CBD staff biologist Shaye Wolf says a 1995 study found “evidence for four genetic units across the pika range, roughly grouped as Sierra Nevada, Cascades, Southern Rockies, and Northern Rockies. However, better genetic analyses using more sensitive genetic markers (like microsatellites) are necessary to understand pika population structure.”

Wolf says that for its ESA petition, the CBD drew on a 1981 study that used population distribution to break out 36 “subspecies” of pika.

Climate Research Conference, Day 1

About 300 scientists, policymakers and resource managers turned out for the California Energy Commission’s 5th annual conference, with about twice that number watching via video webcast.

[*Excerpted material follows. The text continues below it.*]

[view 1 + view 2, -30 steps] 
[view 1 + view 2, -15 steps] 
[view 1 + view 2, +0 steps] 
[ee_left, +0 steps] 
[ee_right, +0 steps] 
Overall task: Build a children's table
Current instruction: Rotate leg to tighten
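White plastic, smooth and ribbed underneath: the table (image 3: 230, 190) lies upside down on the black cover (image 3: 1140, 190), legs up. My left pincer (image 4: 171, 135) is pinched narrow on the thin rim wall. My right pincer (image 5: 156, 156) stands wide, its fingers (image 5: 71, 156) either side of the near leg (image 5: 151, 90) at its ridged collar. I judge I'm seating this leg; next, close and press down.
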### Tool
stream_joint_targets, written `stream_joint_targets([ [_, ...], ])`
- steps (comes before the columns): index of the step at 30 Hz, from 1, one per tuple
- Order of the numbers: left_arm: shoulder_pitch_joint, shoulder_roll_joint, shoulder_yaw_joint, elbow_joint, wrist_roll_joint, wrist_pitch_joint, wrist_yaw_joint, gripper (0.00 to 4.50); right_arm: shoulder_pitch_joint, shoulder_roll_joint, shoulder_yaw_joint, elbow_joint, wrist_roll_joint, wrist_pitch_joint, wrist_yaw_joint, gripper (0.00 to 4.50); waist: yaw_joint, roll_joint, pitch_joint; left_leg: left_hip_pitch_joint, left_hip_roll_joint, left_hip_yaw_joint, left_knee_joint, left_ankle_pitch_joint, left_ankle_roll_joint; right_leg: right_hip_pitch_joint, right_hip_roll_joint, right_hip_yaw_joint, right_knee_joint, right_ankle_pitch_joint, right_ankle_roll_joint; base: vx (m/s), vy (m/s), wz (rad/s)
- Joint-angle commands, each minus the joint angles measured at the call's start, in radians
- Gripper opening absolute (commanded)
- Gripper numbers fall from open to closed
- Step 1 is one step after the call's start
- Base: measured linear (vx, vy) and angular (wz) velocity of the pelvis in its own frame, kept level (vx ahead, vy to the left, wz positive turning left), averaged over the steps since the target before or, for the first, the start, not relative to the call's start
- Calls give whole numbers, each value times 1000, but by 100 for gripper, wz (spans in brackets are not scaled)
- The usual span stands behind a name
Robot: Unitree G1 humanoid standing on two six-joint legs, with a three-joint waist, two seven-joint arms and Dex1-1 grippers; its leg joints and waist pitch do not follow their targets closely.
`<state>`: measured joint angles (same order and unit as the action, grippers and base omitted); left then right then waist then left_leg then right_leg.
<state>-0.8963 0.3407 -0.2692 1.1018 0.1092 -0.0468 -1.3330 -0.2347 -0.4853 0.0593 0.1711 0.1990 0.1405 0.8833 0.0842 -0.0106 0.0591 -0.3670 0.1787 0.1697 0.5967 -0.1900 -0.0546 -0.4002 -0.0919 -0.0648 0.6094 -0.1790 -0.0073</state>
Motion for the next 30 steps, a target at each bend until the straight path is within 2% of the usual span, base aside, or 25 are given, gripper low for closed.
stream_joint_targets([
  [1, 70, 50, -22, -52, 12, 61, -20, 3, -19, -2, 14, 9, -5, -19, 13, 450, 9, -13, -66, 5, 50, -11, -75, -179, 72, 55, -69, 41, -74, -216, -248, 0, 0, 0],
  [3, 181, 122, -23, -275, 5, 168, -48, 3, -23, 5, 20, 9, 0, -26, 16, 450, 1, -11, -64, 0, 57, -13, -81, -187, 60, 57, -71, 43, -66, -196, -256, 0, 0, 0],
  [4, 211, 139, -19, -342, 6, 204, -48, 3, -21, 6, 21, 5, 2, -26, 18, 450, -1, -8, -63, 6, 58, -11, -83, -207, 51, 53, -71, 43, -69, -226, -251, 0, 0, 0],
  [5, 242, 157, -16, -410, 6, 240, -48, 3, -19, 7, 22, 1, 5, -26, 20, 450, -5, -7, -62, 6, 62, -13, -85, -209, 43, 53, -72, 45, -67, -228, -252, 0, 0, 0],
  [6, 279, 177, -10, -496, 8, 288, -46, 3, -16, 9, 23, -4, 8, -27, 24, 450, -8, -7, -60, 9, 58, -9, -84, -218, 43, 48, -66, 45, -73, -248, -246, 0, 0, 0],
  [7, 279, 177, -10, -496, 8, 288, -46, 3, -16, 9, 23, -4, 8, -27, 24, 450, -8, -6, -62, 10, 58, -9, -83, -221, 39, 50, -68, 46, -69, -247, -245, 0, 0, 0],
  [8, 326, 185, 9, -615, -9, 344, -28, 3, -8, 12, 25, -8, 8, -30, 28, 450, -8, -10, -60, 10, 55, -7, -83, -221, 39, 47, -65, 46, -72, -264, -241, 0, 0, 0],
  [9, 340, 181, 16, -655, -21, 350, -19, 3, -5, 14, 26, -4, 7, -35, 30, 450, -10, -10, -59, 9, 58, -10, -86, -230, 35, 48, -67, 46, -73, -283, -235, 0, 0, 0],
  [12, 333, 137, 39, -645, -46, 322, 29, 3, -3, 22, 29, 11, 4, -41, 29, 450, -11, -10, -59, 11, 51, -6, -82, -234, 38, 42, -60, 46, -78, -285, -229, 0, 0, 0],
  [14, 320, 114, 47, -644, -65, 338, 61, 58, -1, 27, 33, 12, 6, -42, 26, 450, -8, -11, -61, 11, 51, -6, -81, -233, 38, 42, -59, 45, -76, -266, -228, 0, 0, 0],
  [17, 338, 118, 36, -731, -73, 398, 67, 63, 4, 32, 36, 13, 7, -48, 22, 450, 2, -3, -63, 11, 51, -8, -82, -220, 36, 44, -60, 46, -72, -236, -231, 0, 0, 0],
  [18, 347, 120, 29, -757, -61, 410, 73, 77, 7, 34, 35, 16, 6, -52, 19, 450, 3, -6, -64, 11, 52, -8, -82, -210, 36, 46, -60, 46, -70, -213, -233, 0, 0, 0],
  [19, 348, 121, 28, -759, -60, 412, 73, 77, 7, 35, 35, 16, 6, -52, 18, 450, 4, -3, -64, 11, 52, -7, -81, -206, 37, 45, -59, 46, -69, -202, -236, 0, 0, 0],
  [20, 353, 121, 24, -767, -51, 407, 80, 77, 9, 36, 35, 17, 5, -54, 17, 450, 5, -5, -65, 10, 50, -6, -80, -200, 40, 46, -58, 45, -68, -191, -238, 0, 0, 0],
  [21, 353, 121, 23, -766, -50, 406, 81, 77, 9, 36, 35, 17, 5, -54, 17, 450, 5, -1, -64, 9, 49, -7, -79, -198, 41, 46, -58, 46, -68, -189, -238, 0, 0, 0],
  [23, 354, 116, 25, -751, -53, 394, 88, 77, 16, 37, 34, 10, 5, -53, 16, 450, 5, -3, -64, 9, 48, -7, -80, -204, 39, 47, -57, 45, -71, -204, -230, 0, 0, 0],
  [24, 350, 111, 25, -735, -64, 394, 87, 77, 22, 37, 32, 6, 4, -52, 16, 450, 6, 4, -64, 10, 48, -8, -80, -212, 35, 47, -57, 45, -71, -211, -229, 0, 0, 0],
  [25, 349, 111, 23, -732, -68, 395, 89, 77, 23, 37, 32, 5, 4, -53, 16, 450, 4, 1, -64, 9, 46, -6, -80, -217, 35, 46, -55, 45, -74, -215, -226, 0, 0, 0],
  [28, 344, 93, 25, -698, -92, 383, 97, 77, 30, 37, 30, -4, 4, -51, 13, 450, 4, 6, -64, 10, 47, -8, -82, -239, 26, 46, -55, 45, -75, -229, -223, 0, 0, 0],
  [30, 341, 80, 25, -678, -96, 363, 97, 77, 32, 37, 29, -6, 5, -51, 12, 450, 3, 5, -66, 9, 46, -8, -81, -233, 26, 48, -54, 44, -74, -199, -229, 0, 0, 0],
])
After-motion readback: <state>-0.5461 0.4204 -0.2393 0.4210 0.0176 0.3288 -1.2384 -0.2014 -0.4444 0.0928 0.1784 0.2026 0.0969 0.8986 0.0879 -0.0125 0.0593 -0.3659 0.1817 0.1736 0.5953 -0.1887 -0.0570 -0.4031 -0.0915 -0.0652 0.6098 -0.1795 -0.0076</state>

The focus for much of day one was marking the progress toward regional modeling, i.e. fine-tuning the well established global climate models to yield specific data and hence, forecasting power for local areas. Interesting findings so far include an apparent decrease in the intensity of SoCal’s Santa Ana winds, notorious for fanning wildfires in southland canyons.

Also, Robert Bornstein of San Jose State University is about to publish his study, showing a persistent cooling trend along the California coast, since the mid 1970s. According to Bornstein’s data, areas influenced by the sea breeze have actually cooled an average of 0.4 degrees C per decade over the period, a rate faster than the rest of the state has been warming. Bornstein was quick to point out that he’s not challenging the premise that California is warming as a whole. In fact, he says the coastal cooling trend is yet another weird artifact of global warming.

Stanford ecologist Terry Root dropped the first bombshell of the conference by uttering  a term deplored by her ilk: species “triage.” Root says the climate pressures on California wildlife species are so dire that we will need to pick and choose which ones to save. Asked where to start, she suggested those species that provide “ecosystem services,” such as insects that assist with plant pollination. “In an emergency situation,” she said, “you ask as many questions as you can–but you have to act. We’re plodding along, doing as much as we can. It’s not fun.”

Root’s bird phenology (migration timing) studies were the subject of a story I did for The California Report. The principal interview for that report, Dena Macmynowski, was a graduate student working with Root.